_WHAT THE TASK REQUIRES_
Give the records again in full, exactly as they appear.
════════
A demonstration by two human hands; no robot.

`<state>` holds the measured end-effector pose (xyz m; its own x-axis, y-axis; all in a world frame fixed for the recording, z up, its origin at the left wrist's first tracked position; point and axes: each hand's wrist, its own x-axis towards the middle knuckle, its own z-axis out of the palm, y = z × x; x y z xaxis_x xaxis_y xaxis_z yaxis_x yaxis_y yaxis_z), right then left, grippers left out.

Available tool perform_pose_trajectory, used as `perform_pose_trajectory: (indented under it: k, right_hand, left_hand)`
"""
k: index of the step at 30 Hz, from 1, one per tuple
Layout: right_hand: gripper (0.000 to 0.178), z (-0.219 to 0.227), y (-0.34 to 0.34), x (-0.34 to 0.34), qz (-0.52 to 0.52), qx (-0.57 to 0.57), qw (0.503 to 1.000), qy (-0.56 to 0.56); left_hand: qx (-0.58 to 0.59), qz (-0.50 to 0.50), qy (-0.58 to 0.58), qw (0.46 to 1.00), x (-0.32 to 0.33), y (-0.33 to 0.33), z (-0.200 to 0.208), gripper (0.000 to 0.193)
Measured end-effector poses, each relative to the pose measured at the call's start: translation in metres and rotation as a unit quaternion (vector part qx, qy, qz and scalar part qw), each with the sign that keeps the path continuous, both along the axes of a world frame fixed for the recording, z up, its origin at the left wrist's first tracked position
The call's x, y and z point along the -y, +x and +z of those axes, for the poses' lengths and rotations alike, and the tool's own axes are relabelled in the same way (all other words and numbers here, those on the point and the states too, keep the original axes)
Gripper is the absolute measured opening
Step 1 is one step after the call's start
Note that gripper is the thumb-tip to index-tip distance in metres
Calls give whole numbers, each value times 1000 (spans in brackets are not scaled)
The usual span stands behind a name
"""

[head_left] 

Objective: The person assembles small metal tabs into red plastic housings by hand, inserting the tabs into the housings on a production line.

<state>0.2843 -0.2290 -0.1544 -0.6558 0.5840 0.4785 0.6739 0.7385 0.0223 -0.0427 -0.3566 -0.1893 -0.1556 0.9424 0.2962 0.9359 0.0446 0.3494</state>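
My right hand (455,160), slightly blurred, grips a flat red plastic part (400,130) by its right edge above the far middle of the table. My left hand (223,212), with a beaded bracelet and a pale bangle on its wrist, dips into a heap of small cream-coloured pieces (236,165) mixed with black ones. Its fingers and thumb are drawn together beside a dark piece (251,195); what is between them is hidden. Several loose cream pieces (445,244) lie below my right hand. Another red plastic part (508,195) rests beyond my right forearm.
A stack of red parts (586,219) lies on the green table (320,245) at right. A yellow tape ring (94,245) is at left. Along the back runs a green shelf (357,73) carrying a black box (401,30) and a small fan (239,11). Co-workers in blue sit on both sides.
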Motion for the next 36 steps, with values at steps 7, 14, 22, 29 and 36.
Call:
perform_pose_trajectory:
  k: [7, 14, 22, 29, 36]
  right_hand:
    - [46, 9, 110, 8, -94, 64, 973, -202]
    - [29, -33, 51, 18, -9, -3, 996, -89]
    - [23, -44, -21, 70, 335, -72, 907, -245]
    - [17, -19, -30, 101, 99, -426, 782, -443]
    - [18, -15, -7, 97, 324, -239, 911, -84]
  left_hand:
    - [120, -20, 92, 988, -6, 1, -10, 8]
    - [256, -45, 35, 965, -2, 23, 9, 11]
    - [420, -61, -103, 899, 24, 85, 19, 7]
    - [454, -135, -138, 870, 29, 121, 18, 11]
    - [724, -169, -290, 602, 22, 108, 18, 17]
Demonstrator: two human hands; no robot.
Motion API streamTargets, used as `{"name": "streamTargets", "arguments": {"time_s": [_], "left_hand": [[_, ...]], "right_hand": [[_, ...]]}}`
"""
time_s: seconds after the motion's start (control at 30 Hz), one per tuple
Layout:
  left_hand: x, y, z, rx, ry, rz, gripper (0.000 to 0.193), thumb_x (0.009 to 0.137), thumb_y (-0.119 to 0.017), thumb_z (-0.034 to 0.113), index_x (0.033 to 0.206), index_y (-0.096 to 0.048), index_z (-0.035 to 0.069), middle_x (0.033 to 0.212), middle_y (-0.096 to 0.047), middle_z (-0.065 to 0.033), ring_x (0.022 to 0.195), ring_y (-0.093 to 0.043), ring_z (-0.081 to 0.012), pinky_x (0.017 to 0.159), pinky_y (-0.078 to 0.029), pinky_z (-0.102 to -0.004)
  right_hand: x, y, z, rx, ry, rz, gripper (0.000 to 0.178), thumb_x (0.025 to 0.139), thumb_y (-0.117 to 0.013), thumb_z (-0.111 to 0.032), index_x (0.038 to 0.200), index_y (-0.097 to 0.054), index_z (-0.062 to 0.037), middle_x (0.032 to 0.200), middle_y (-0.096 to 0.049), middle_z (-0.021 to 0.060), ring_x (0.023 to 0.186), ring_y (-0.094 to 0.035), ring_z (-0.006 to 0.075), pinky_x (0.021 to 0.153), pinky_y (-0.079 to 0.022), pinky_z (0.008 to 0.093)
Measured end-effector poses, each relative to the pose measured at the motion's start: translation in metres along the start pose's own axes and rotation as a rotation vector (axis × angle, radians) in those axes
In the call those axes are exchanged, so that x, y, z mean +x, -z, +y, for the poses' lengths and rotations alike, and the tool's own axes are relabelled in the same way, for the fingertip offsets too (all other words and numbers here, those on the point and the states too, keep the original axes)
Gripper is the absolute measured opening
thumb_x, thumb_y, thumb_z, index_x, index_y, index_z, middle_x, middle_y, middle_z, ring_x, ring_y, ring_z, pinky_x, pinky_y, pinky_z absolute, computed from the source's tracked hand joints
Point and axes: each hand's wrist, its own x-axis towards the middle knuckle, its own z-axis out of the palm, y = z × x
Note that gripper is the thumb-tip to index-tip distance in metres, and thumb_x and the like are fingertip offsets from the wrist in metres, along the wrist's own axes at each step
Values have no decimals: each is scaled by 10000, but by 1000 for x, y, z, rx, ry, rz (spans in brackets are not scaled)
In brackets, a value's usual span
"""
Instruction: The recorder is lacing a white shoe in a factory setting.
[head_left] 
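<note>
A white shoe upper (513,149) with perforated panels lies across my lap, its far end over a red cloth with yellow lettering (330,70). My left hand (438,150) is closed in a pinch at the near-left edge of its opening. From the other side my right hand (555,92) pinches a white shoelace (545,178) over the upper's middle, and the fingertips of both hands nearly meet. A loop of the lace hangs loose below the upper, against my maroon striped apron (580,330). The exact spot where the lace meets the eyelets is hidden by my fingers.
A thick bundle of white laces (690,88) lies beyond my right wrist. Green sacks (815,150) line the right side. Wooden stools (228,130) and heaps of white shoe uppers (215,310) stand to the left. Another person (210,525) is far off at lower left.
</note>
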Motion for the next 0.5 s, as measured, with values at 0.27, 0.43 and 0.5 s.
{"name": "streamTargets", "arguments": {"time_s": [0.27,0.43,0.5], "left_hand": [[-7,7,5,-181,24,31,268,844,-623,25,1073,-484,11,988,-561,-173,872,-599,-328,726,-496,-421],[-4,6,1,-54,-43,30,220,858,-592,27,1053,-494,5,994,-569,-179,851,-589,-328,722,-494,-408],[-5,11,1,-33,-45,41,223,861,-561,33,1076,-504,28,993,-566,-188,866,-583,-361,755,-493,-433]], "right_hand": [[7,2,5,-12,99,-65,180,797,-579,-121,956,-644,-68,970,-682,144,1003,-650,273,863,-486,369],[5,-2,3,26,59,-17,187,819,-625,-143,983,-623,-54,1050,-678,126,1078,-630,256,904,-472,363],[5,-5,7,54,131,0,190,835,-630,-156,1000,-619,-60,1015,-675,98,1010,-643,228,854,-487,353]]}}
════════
_EXPECTED ANSWER_
A demonstration by two human hands; no robot.

`<state>` holds the measured end-effector pose (xyz m; its own x-axis, y-axis; all in a world frame fixed for the recording, z up, its origin at the left wrist's first tracked position; point and axes: each hand's wrist, its own x-axis towards the middle knuckle, its own z-axis out of the palm, y = z × x; x y z xaxis_x xaxis_y xaxis_z yaxis_x yaxis_y yaxis_z), right then left, grippers left out.

Available tool perform_pose_trajectory, used as `perform_pose_trajectory: (indented under it: k, right_hand, left_hand)`
"""
k: index of the step at 30 Hz, from 1, one per tuple
Layout: right_hand: gripper (0.000 to 0.178), z (-0.219 to 0.227), y (-0.34 to 0.34), x (-0.34 to 0.34), qz (-0.52 to 0.52), qx (-0.57 to 0.57), qw (0.503 to 1.000), qy (-0.56 to 0.56); left_hand: qx (-0.58 to 0.59), qz (-0.50 to 0.50), qy (-0.58 to 0.58), qw (0.46 to 1.00), x (-0.32 to 0.33), y (-0.33 to 0.33), z (-0.200 to 0.208), gripper (0.000 to 0.193)
Measured end-effector poses, each relative to the pose measured at the call's start: translation in metres and rotation as a unit quaternion (vector part qx, qy, qz and scalar part qw), each with the sign that keeps the path continuous, both along the axes of a world frame fixed for the recording, z up, its origin at the left wrist's first tracked position
The call's x, y and z point along the -y, +x and +z of those axes, for the poses' lengths and rotations alike, and the tool's own axes are relabelled in the same way (all other words and numbers here, those on the point and the states too, keep the original axes)
Gripper is the absolute measured opening
Step 1 is one step after the call's start
Note that gripper is the thumb-tip to index-tip distance in metres
Calls give whole numbers, each value times 1000 (spans in brackets are not scaled)
The usual span stands behind a name
"""

[head_left] 

Objective: The person assembles small metal tabs into red plastic housings by hand, inserting the tabs into the housings on a production line.

<state>0.2843 -0.2290 -0.1544 -0.6558 0.5840 0.4785 0.6739 0.7385 0.0223 -0.0427 -0.3566 -0.1893 -0.1556 0.9424 0.2962 0.9359 0.0446 0.3494</state>
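My right hand (455,160), slightly blurred, grips a flat red plastic part (400,130) by its right edge above the far middle of the table. My left hand (223,212), with a beaded bracelet and a pale bangle on its wrist, dips into a heap of small cream-coloured pieces (236,165) mixed with black ones. Its fingers and thumb are drawn together beside a dark piece (251,195); what is between them is hidden. Several loose cream pieces (445,244) lie below my right hand. Another red plastic part (508,195) rests beyond my right forearm.
A stack of red parts (586,219) lies on the green table (320,245) at right. A yellow tape ring (94,245) is at left. Along the back runs a green shelf (357,73) carrying a black box (401,30) and a small fan (239,11). Co-workers in blue sit on both sides.
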Motion for the next 36 steps, with values at steps 7, 14, 22, 29 and 36.
Call:
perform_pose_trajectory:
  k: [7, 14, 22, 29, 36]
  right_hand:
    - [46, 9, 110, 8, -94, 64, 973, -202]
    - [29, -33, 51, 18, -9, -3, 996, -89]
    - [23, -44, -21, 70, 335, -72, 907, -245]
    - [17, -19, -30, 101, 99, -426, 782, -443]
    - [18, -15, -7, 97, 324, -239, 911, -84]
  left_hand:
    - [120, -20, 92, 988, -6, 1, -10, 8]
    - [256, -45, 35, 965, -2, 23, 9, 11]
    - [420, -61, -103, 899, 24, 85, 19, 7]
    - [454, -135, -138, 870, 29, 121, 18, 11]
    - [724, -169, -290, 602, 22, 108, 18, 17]
Demonstrator: two human hands; no robot.
Motion API streamTargets, used as `{"name": "streamTargets", "arguments": {"time_s": [_], "left_hand": [[_, ...]], "right_hand": [[_, ...]]}}`
"""
time_s: seconds after the motion's start (control at 30 Hz), one per tuple
Layout:
  left_hand: x, y, z, rx, ry, rz, gripper (0.000 to 0.193), thumb_x (0.009 to 0.137), thumb_y (-0.119 to 0.017), thumb_z (-0.034 to 0.113), index_x (0.033 to 0.206), index_y (-0.096 to 0.048), index_z (-0.035 to 0.069), middle_x (0.033 to 0.212), middle_y (-0.096 to 0.047), middle_z (-0.065 to 0.033), ring_x (0.022 to 0.195), ring_y (-0.093 to 0.043), ring_z (-0.081 to 0.012), pinky_x (0.017 to 0.159), pinky_y (-0.078 to 0.029), pinky_z (-0.102 to -0.004)
  right_hand: x, y, z, rx, ry, rz, gripper (0.000 to 0.178), thumb_x (0.025 to 0.139), thumb_y (-0.117 to 0.013), thumb_z (-0.111 to 0.032), index_x (0.038 to 0.200), index_y (-0.097 to 0.054), index_z (-0.062 to 0.037), middle_x (0.032 to 0.200), middle_y (-0.096 to 0.049), middle_z (-0.021 to 0.060), ring_x (0.023 to 0.186), ring_y (-0.094 to 0.035), ring_z (-0.006 to 0.075), pinky_x (0.021 to 0.153), pinky_y (-0.079 to 0.022), pinky_z (0.008 to 0.093)
Measured end-effector poses, each relative to the pose measured at the motion's start: translation in metres along the start pose's own axes and rotation as a rotation vector (axis × angle, radians) in those axes
In the call those axes are exchanged, so that x, y, z mean +x, -z, +y, for the poses' lengths and rotations alike, and the tool's own axes are relabelled in the same way, for the fingertip offsets too (all other words and numbers here, those on the point and the states too, keep the original axes)
Gripper is the absolute measured opening
thumb_x, thumb_y, thumb_z, index_x, index_y, index_z, middle_x, middle_y, middle_z, ring_x, ring_y, ring_z, pinky_x, pinky_y, pinky_z absolute, computed from the source's tracked hand joints
Point and axes: each hand's wrist, its own x-axis towards the middle knuckle, its own z-axis out of the palm, y = z × x
Note that gripper is the thumb-tip to index-tip distance in metres, and thumb_x and the like are fingertip offsets from the wrist in metres, along the wrist's own axes at each step
Values have no decimals: each is scaled by 10000, but by 1000 for x, y, z, rx, ry, rz (spans in brackets are not scaled)
In brackets, a value's usual span
"""
Instruction: The recorder is lacing a white shoe in a factory setting.
[head_left] 
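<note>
A white shoe upper (513,149) with perforated panels lies across my lap, its far end over a red cloth with yellow lettering (330,70). My left hand (438,150) is closed in a pinch at the near-left edge of its opening. From the other side my right hand (555,92) pinches a white shoelace (545,178) over the upper's middle, and the fingertips of both hands nearly meet. A loop of the lace hangs loose below the upper, against my maroon striped apron (580,330). The exact spot where the lace meets the eyelets is hidden by my fingers.
A thick bundle of white laces (690,88) lies beyond my right wrist. Green sacks (815,150) line the right side. Wooden stools (228,130) and heaps of white shoe uppers (215,310) stand to the left. Another person (210,525) is far off at lower left.
</note>
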Motion for the next 0.5 s, as measured, with values at 0.27, 0.43 and 0.5 s.
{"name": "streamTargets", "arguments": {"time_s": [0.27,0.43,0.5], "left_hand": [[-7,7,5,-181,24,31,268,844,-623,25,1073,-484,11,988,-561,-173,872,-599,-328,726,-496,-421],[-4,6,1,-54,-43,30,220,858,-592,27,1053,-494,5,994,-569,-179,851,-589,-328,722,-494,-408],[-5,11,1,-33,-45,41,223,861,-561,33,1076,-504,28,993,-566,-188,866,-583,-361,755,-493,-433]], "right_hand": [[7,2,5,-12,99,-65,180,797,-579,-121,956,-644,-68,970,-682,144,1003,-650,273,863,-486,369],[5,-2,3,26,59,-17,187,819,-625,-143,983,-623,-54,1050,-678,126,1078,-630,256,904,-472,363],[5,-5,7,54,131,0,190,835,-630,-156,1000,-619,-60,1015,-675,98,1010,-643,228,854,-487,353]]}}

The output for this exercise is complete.